Whether Luck ever conducted his due diligence is anyone’s guess, since his approach to management was to shoot first and ask questions later.  Additionally, Luck’s ill-fated decision to make Holgorsen the head-coach-in-waiting behind Bill Stewart was one of the epic management fails in the University’s history.

Contrast that with how current Athletics Director Shane Lyons conducted the search and hiring process to replace Holgorsen.  Lyons and key staff members were on this early, not just putting together a list of possible candidates, but also collecting background information and talking with sources once it became evident that the University and Holgorsen were headed in different directions.

I understand the staff had what amounted to a “three-ring-binder” of material on each of the possible candidates.

Lyons and company were not alone. WVU President E. Gordon Gee became directly involved in the search.  Gee has a lifetime of experience in university and athletics administration, knows everyone, and was eminently qualified to participate in the process.

Gee added a couple members of his top team from Stewart Hall. The Lyons and Gee teams then hit the road even before Holgorsen’s departure announcement to interview the two leading candidates—Troy’s Neal Brown and Cincinnati’s Luke Fickell.  Lyons also talked with WVU defensive coordinator Tony Gibson.

The teams spent time not only with the coaches, but also with the coaches’ wives. There were long discussions about family, the pros and cons of the job, the University community and what it means to be the head football coach at WVU.

The Lyons team and the Gee team returned to Morgantown Thursday night confident that either Brown or Fickell would be an excellent choice.  Gee had a particular affinity for Fickell because he knew the coach from his days as president of Ohio State where Fickell had been an assistant, but he apparently did not force that choice on Lyons.

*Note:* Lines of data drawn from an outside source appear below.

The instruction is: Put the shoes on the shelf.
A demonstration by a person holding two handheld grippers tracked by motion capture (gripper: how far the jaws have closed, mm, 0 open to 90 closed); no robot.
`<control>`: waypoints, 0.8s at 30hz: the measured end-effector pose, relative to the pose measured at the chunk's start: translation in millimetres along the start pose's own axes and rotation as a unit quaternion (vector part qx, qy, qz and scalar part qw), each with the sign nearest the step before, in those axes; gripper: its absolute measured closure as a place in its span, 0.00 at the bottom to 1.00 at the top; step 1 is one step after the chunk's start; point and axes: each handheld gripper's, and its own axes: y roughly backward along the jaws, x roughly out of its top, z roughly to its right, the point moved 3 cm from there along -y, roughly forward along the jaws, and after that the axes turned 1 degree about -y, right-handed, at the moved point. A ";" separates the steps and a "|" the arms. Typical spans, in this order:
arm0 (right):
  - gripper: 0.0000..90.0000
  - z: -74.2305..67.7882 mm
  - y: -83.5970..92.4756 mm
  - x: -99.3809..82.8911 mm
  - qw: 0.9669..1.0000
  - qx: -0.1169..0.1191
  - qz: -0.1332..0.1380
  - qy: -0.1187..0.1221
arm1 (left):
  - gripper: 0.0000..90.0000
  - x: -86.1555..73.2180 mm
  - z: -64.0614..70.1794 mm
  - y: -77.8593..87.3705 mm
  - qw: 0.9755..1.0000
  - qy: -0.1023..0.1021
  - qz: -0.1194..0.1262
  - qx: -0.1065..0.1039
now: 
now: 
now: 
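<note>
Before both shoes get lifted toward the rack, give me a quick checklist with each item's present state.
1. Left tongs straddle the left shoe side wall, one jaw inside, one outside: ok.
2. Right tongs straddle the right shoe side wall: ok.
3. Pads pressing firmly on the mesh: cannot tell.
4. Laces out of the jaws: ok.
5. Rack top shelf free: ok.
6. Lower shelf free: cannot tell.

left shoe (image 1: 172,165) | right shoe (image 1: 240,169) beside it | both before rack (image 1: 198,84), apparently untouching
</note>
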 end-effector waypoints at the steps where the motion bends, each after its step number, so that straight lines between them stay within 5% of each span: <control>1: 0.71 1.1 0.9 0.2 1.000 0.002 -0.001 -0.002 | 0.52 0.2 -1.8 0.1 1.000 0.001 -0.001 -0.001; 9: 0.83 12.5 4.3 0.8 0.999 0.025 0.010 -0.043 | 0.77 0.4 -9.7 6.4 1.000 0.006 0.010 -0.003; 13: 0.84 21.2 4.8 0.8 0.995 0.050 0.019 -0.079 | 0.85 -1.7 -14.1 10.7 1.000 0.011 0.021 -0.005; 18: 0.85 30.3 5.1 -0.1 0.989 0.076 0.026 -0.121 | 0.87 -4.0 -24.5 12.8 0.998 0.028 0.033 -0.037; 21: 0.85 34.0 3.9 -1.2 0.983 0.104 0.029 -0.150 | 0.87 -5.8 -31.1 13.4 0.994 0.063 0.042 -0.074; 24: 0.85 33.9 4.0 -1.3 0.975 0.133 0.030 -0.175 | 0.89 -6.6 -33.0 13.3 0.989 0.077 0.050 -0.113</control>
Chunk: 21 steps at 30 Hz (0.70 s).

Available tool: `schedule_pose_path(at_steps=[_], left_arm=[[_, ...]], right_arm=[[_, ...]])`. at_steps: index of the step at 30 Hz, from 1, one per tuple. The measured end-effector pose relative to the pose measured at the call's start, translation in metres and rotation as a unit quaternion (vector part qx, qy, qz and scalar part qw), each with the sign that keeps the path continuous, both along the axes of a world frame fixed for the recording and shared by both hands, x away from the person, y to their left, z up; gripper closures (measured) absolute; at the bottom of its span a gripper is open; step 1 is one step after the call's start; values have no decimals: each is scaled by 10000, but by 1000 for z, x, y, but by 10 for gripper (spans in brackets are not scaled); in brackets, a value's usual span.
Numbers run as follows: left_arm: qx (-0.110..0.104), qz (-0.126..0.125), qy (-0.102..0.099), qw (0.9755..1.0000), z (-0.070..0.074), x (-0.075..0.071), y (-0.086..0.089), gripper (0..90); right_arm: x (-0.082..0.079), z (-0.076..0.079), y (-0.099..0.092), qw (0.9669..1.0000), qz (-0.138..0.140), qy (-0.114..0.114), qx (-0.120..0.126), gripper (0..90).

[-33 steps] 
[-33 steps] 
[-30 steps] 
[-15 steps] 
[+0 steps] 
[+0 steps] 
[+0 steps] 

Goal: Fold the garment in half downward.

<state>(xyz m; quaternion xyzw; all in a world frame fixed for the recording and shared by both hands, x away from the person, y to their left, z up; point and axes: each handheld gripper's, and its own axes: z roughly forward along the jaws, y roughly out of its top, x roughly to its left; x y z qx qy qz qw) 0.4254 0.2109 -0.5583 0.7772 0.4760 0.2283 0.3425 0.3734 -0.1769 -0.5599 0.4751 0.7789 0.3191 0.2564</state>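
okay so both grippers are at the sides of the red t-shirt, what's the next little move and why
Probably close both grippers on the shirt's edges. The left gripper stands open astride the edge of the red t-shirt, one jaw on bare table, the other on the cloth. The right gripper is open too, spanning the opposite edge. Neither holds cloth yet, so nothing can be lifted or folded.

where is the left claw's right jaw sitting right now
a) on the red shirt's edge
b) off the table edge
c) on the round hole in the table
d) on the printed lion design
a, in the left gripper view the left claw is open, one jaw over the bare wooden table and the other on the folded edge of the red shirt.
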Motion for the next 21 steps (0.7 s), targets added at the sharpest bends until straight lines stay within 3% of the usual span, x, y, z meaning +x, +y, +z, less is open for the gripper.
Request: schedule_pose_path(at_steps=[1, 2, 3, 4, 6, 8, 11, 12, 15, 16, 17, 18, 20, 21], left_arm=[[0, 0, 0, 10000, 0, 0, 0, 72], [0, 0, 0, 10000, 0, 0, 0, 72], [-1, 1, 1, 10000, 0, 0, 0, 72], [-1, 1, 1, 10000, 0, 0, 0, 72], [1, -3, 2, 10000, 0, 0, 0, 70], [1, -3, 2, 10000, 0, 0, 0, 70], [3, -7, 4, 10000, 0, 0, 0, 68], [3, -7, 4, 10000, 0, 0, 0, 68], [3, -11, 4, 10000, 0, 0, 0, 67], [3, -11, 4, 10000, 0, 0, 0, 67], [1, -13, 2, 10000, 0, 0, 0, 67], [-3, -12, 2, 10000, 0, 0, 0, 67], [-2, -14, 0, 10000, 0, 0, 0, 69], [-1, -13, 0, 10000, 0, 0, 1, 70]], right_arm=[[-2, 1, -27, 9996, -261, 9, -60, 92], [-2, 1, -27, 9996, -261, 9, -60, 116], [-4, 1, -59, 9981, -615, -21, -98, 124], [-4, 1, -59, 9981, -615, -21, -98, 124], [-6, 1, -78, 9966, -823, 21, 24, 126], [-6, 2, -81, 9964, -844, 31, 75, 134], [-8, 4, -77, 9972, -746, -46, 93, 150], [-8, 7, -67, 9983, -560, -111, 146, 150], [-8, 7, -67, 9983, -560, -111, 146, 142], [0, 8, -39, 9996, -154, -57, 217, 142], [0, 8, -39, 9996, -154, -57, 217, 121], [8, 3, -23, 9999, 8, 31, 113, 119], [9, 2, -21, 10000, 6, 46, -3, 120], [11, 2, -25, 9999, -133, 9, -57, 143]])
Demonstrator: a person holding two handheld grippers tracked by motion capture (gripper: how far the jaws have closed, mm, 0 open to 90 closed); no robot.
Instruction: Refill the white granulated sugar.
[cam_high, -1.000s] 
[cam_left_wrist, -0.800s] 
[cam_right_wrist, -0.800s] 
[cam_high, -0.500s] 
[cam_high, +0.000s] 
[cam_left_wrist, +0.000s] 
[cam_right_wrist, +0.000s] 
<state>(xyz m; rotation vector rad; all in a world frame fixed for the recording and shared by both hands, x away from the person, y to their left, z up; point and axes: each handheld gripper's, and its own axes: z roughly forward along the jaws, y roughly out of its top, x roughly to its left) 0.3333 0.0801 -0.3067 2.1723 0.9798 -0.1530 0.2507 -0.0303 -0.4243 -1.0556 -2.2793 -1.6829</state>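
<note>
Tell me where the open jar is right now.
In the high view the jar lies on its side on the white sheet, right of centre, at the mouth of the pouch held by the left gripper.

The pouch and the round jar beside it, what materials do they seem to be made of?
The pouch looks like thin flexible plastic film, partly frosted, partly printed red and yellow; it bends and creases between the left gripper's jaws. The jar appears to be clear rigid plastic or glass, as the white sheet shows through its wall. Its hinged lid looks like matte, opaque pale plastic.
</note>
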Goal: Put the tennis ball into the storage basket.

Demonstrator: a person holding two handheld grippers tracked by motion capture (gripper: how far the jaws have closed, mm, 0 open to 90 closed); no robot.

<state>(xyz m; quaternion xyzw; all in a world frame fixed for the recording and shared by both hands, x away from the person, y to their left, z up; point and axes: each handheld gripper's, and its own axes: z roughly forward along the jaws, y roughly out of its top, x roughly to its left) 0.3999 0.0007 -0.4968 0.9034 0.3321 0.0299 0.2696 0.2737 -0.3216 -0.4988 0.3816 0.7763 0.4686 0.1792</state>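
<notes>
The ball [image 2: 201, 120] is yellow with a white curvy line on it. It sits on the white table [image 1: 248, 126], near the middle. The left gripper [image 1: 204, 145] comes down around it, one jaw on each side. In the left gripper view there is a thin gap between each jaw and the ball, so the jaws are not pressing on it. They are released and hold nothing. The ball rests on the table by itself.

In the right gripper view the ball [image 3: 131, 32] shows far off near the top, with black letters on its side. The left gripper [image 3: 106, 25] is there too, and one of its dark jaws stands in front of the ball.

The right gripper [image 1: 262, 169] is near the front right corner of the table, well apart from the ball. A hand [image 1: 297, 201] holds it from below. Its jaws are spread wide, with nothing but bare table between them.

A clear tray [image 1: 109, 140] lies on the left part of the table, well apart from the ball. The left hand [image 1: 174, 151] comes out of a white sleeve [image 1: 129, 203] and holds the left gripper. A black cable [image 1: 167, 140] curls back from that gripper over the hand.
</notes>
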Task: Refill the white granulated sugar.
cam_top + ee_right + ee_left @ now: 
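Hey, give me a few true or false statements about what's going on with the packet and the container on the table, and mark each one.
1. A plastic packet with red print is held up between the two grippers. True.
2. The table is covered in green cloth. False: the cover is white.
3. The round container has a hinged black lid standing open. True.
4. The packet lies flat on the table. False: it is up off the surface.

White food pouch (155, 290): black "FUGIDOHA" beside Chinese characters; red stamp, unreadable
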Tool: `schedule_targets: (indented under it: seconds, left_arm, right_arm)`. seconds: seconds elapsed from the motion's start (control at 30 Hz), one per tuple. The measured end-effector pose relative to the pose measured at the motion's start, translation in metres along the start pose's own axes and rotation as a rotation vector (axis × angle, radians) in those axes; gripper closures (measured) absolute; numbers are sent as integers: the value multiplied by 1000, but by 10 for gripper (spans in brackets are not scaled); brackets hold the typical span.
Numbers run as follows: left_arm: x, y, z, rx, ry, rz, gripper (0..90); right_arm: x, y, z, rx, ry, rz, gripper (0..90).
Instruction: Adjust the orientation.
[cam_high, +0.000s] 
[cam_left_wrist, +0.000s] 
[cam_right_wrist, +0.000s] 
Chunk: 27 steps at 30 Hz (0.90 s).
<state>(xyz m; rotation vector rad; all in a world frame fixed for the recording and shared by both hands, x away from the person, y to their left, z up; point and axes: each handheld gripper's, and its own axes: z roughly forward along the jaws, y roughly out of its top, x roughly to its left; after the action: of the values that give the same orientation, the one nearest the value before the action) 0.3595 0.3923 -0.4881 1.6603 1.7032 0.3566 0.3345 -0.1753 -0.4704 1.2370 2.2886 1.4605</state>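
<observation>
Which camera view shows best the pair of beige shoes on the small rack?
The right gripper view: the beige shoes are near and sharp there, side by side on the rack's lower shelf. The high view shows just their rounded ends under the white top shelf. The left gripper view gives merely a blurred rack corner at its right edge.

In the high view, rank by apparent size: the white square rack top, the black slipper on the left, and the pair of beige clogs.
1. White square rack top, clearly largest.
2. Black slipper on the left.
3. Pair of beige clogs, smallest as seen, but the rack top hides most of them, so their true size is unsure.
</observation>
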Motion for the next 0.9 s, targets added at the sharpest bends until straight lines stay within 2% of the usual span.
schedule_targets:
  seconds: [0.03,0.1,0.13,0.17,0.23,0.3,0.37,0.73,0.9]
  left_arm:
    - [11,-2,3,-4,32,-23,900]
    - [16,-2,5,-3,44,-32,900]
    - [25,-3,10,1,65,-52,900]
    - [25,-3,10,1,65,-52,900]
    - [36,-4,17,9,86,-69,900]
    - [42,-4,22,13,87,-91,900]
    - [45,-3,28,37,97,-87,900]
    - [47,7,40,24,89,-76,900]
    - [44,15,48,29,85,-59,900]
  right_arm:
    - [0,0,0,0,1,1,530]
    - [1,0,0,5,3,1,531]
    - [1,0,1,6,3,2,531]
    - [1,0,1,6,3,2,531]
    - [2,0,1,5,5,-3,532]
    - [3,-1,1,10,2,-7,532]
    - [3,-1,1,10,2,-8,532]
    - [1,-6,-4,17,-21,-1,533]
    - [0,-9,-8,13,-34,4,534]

As we know now, the group decided on Brown, and it’s a strong choice.  He has a 35-16 record over the last four seasons and is one of six FBS coaches with 10 victories each of the last three seasons, including wins at LSU in 2017 and at Nebraska this season.

He is a notoriously hard worker. Veteran Troy defensive coordinator Vic Koenning said of Brown in a 2017 USA Today profile, “He does an immense amount of research and reading.  He spends a huge amount of time in trying to see how other people do things.  (He’s) probably the first coach that I’ve worked for where he’s outworking me.”

These hires are often mischaracterized as a roll of the dice.  Managers who conduct thorough research, collect opinions from people they respect, and ensure that the candidate is a match for the position and the culture, improve their chances dramatically of making a good decision.

Whether Neal Brown will be deemed a successful hire will be judged by his wins and losses.  Let Holgorsen win ten games next year at Houston while WVU goes 6 and 6 and fans will be complaining that Lyons let Holgorsen get away.  That’s just how it goes.

However, it is evident that Lyons, Gee and their closest advisors conducted a swift and professional search for the next head football coach at WVU.